Now here's where things start to get wierd. All of a sudden i found myself completely naked, and James Hird was desperate to tackle me, even though i was nowhere near the ball. Bert was madly yelling instructions to me from the sidelines; "Play a box zone Menschy, for GOD'S SAKE PLAY A BOX ZONE!!". I was confused, how the hell would i play a zone by myself? I turned around and there were 17 other versions of me around the ground, but they were all 1/5th of my size. I decided to call them "Mini Mensch's". We formed a huddle. The scoreboard said we were down by 5 points and there was 20 seconds left. We all agreed that it was time for some good old fashioned Mensch magic.
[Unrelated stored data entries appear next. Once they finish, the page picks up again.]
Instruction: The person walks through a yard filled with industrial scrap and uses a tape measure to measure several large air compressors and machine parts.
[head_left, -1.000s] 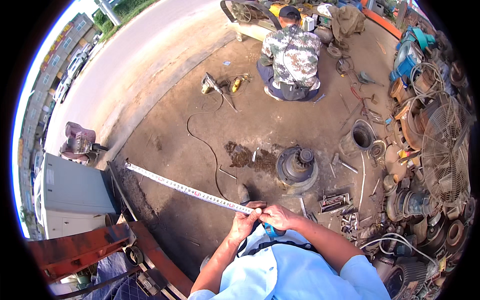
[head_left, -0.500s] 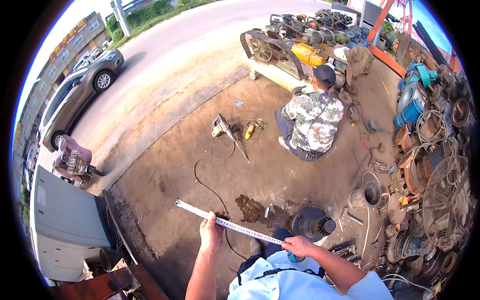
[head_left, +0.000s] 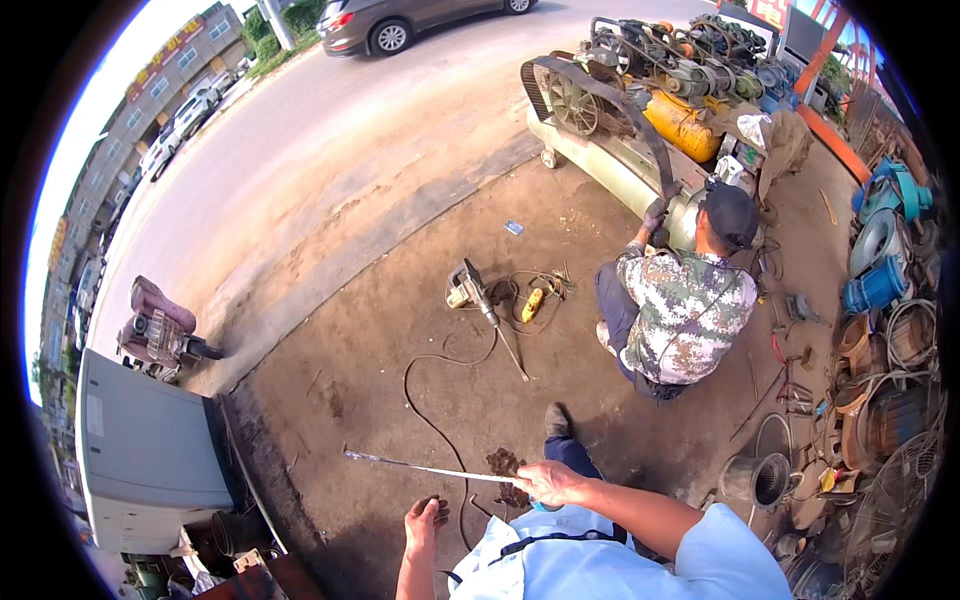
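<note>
A blue tape measure (head_left: 430, 468) is in my right hand (head_left: 545, 483), in front of my shirt. My right fingers are wrapped round it, and a little of its blue case shows under the hand. The white blade sticks out to the left over the ground, seen nearly edge-on. My left hand (head_left: 425, 520) is below the blade and apart from it, its fingers loosely bent and apart, with nothing visible in them. One of my boots (head_left: 557, 420) is on the ground ahead.
A person (head_left: 690, 290) in camouflage squats ahead right, gloved hands at a compressor (head_left: 600, 165). A demolition hammer (head_left: 480, 295) with a trailing cable and a yellow tool (head_left: 533, 305) lie on the ground. Metal parts and motors (head_left: 880, 285) crowd the right; a grey cabinet (head_left: 150, 450) stands left.
My left hand has let go of the blade and dropped lower. My right hand has moved up and left with the tape measure. My view has shifted, and the car has moved right along the road.
</note>
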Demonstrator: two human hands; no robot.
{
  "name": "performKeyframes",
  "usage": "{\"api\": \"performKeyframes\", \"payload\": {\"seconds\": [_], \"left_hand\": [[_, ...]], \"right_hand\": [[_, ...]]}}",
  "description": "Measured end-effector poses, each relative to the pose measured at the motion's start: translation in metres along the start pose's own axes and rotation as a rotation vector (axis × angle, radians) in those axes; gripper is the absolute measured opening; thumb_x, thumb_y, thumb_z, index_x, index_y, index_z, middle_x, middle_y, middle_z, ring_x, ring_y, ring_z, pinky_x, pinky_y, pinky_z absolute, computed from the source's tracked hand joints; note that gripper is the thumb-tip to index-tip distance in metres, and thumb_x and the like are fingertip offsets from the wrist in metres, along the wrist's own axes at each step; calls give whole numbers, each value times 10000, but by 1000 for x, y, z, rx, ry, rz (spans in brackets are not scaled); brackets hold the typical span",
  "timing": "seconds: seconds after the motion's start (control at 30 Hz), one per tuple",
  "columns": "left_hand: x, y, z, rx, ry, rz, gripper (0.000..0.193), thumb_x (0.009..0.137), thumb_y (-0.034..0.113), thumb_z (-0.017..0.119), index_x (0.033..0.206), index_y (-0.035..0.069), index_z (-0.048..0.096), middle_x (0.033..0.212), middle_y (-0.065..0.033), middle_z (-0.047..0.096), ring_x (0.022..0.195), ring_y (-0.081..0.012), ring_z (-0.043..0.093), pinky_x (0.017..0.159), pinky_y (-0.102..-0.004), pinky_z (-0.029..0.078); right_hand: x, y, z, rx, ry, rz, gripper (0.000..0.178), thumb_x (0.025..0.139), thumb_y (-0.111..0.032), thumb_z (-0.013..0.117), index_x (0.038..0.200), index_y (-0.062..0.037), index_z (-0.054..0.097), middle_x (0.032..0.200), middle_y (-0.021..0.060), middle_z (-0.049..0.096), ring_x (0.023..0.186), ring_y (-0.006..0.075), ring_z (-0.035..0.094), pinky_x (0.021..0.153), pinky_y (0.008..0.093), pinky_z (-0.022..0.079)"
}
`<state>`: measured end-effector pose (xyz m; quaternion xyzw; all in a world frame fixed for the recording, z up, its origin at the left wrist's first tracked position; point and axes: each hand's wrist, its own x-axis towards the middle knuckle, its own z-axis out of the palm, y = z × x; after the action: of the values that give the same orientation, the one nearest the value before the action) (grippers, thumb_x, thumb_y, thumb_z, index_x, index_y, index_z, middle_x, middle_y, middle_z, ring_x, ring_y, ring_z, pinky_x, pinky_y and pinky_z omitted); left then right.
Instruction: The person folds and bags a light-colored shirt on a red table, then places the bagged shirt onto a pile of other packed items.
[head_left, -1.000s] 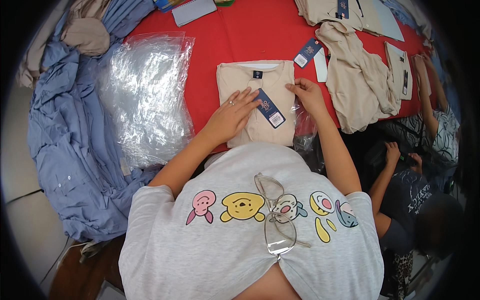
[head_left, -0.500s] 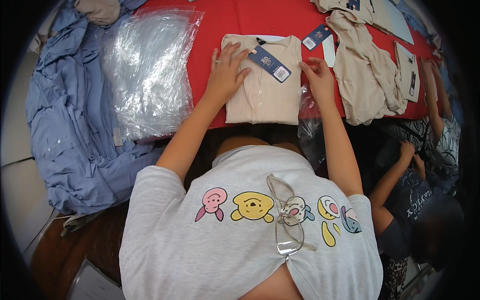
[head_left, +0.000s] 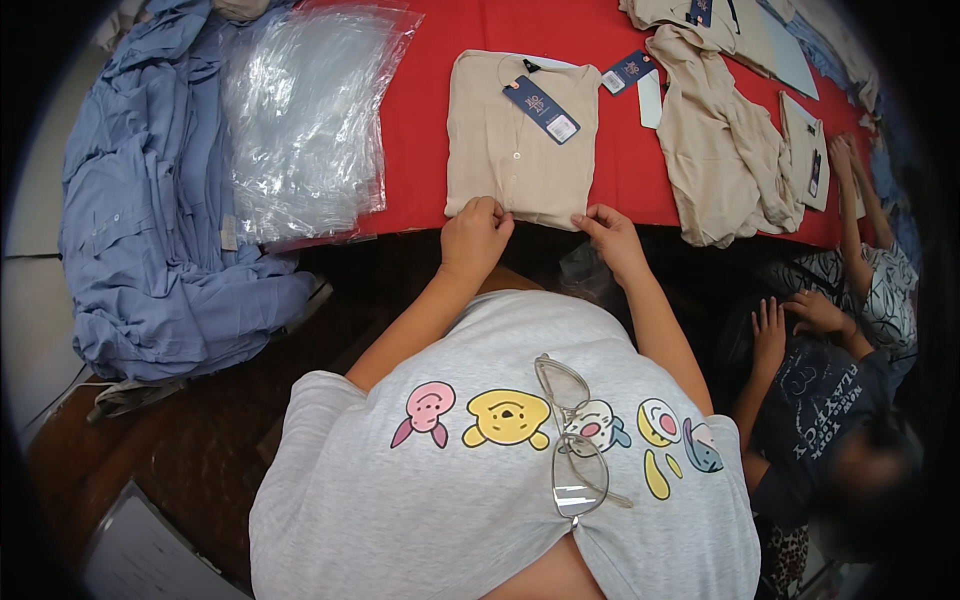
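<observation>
A folded beige buttoned shirt (head_left: pixel 480 130) lies in front of me on the red-covered table (head_left: pixel 420 120), its lower edge at the table's near edge. A navy hang tag (head_left: pixel 541 109) rests on the upper part of its front. My left hand (head_left: pixel 477 236) pinches the shirt's lower edge near the left corner, fingers closed. At the lower right corner, my right hand (head_left: pixel 610 240) grips the cloth between thumb and fingers.
Clear plastic bags (head_left: pixel 300 130) lie in a pile at left, beside a heap of blue shirts (head_left: pixel 150 240). To the right are another navy tag (head_left: pixel 627 72), a loose beige garment (head_left: pixel 715 150) and a folded beige one (head_left: pixel 803 150). Co-workers' hands (head_left: pixel 768 335) show at far right.
Both my hands have come down from the shirt's upper part and sides to its lower edge and taken hold there. A clear bag by my right hand now hangs lower.
</observation>
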<state>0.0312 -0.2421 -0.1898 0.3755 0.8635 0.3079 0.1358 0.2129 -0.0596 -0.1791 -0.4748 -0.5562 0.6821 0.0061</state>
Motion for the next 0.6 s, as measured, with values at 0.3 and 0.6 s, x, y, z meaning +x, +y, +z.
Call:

I wandered down to full forward, relying on the Mini Mensch's to get me the ball. One of them took the ball from the center. He was using all of my patented moves. He goosestepped past Brett Ratten, beat Nathan Buckley with the 'Shake 'n Bake', turned Ben Cousins inside out with the 'See You Later', flew past Jason Akermanis with the 'Turbo Boost', then he stumbled to the ground and was caught with the ball.
We lost the game and after i had cried for a while I decided to take the Mini Menschs out for some ice cream, but they had already left the ground in a limosine with Ricky Martin. So Bert Newton and i caught a hot air balloon to Crown casino, and met up with my Nanna at the roulette wheel. She was grumpy because she had just bet her pension check on number 31 and it landed on 18.
That's when i woke up. A fairly strange dream, i'm sure you'll agree. Some people attribute it to the bag of flour i ate before i went to bed, but i blame it on the crack pipe that i smoked earlier in the evening.